Eddie Quinn

Personal information
- Born: May 22, 1906 Waltham, Massachusetts, U.S.
- Died: December 14, 1965 (aged 59) North Hampton, New Hampshire, U.S.

Professional wrestling career
- Ring name: Eddie Quinn
- Debut: 1936
- Retired: 1964

= Eddie Quinn =

American manager and professional wrestling promoter (1906 – 1965)

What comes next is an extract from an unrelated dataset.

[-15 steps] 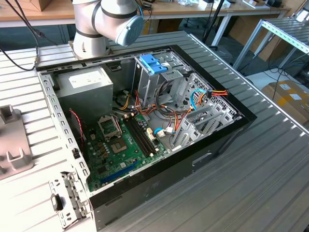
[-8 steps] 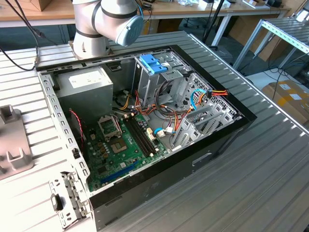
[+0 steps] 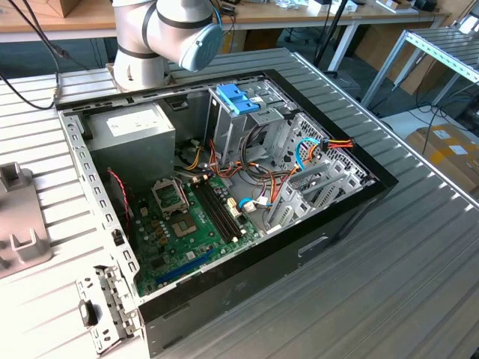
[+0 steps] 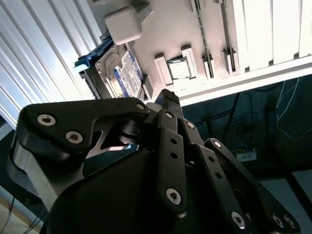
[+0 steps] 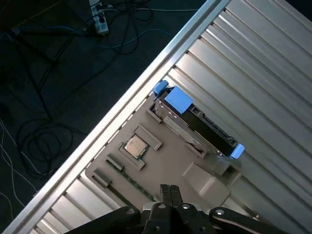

Edmund R. Quinn (May 22, 1906 – December 14, 1965) was an American manager and professional wrestling promoter in Canada and the United States. He grew up in Massachusetts and organized boxing and wrestling events in New England and such cities as St. Louis, Missouri, Chicago, Illinois, and Montreal, Quebec. Bringing gimmicks and showmanship back to professional wrestling in Montreal, he helped restimulate local interest in the sport. Quinn died of a cerebral hemorrhage in 1965.

==Early years==
Quinn was born in Waltham, Massachusetts and got involved in boxing as a youth. He later took a job as a taxi driver in Brookline, Massachusetts. In the 1930s, Quinn began promoting professional wrestling shows in Massachusetts, where he had a business relationship with fellow wrestling promoter Paul Bowser.

==Montreal==
Quinn's big break came on July 27, 1939, when the Montreal Athletic Commission granted him rights to promote wrestling events in the Montreal Forum. He chose to avoid the “scientific wrestling” favored by Jack Ganson, the previous promoter at the Forum. Instead of what he called “pink wrestling”, Quinn pushed gimmickry, storylines, and bloody brawls.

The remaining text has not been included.